## What the task asks
Make an exact copy of the records, dropping all pictures.

## Records provided
☆ ☆ ☆

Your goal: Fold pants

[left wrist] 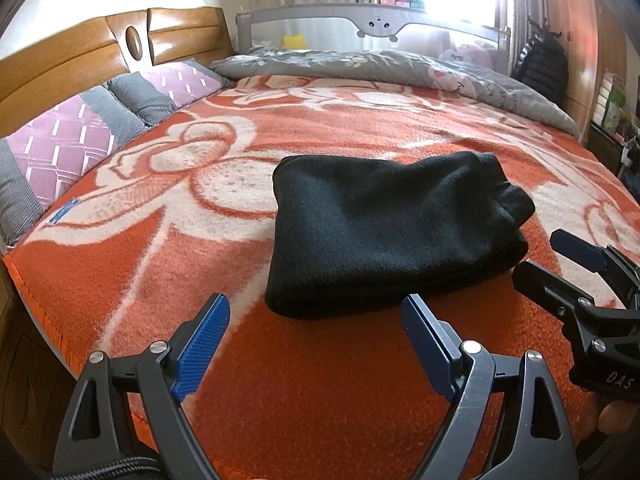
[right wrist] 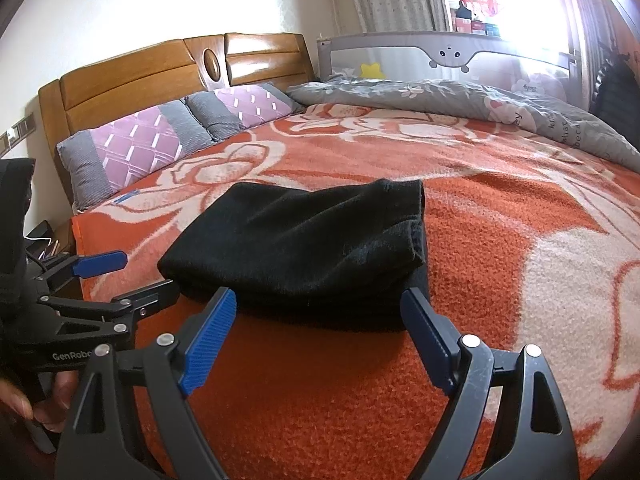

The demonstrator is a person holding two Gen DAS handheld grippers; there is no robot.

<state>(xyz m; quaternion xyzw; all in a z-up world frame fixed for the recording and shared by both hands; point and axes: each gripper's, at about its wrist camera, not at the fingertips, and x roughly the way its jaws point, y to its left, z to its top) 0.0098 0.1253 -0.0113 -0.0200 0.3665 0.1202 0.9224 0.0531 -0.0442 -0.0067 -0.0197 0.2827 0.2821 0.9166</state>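
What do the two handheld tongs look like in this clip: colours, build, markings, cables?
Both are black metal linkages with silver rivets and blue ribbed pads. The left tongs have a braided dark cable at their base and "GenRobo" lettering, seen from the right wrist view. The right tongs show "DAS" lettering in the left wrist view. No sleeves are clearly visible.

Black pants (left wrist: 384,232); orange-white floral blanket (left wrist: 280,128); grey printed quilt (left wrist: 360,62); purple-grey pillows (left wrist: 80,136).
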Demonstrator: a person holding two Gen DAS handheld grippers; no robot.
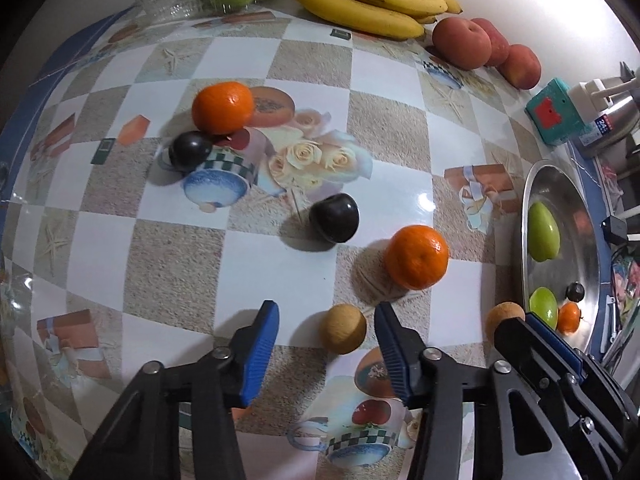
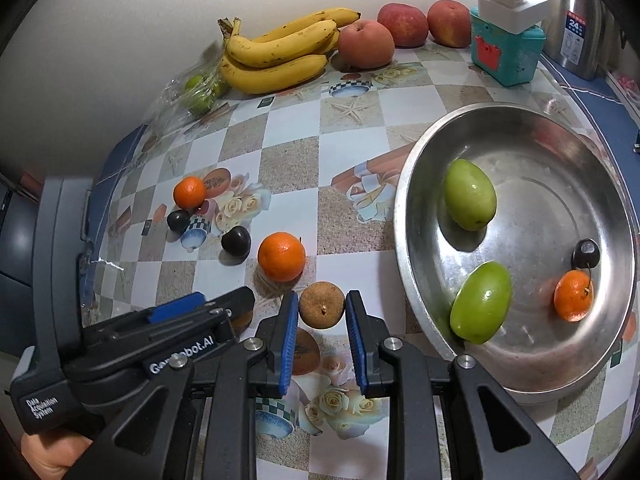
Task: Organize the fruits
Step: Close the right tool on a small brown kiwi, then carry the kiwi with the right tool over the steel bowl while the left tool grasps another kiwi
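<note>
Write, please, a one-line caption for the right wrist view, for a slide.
Right gripper closing around a small brown fruit on the table, beside a steel bowl already holding four fruits.

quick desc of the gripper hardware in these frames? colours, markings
Both grippers, left and right, have black plastic linkage arms with silver pivot screws and blue ribbed finger pads. The left body carries white "Data Acquisition System" and partly hidden "Gen...obot.AI" lettering. No cables visible.

table point(image 2: 352, 128) | bananas point(image 2: 276, 56), peaches point(image 2: 366, 44), oranges point(image 2: 281, 256), steel bowl point(image 2: 404, 184)
</note>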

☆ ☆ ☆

## Completed exercise
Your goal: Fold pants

[left wrist] 
[right wrist] 

The demonstrator is a person holding two Gen DAS handheld grippers; there is no robot.

<state>(xyz m; quaternion xyzw; all in a z-up world frame fixed for the recording and shared by both hands; point and axes: each gripper's, at about its wrist camera, not at the fingertips, and x roughly the way its jaws point, y to its left, z to its top) 0.0098 0.1253 -0.0113 -0.0200 0.3665 0.1202 0.9224 0.0531 -0.0442 -0.0067 -0.0197 0.2827 0.2821 0.9166</state>
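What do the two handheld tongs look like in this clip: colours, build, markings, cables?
Both are black metal linkages with silver rivets and blue ribbed pads. The left tongs have a braided dark cable at their base and "GenRobo" lettering, seen from the right wrist view. The right tongs show "DAS" lettering in the left wrist view. No sleeves are clearly visible.

Black pants (left wrist: 384,232); orange-white floral blanket (left wrist: 280,128); grey printed quilt (left wrist: 360,62); purple-grey pillows (left wrist: 80,136).
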Demonstrator: a person holding two Gen DAS handheld grippers; no robot.
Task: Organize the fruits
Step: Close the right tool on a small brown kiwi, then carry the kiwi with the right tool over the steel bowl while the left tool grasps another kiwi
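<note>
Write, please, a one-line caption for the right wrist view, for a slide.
Right gripper closing around a small brown fruit on the table, beside a steel bowl already holding four fruits.

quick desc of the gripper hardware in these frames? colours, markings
Both grippers, left and right, have black plastic linkage arms with silver pivot screws and blue ribbed finger pads. The left body carries white "Data Acquisition System" and partly hidden "Gen...obot.AI" lettering. No cables visible.

table point(image 2: 352, 128) | bananas point(image 2: 276, 56), peaches point(image 2: 366, 44), oranges point(image 2: 281, 256), steel bowl point(image 2: 404, 184)
</note>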

The answer has been given, and the exercise is done.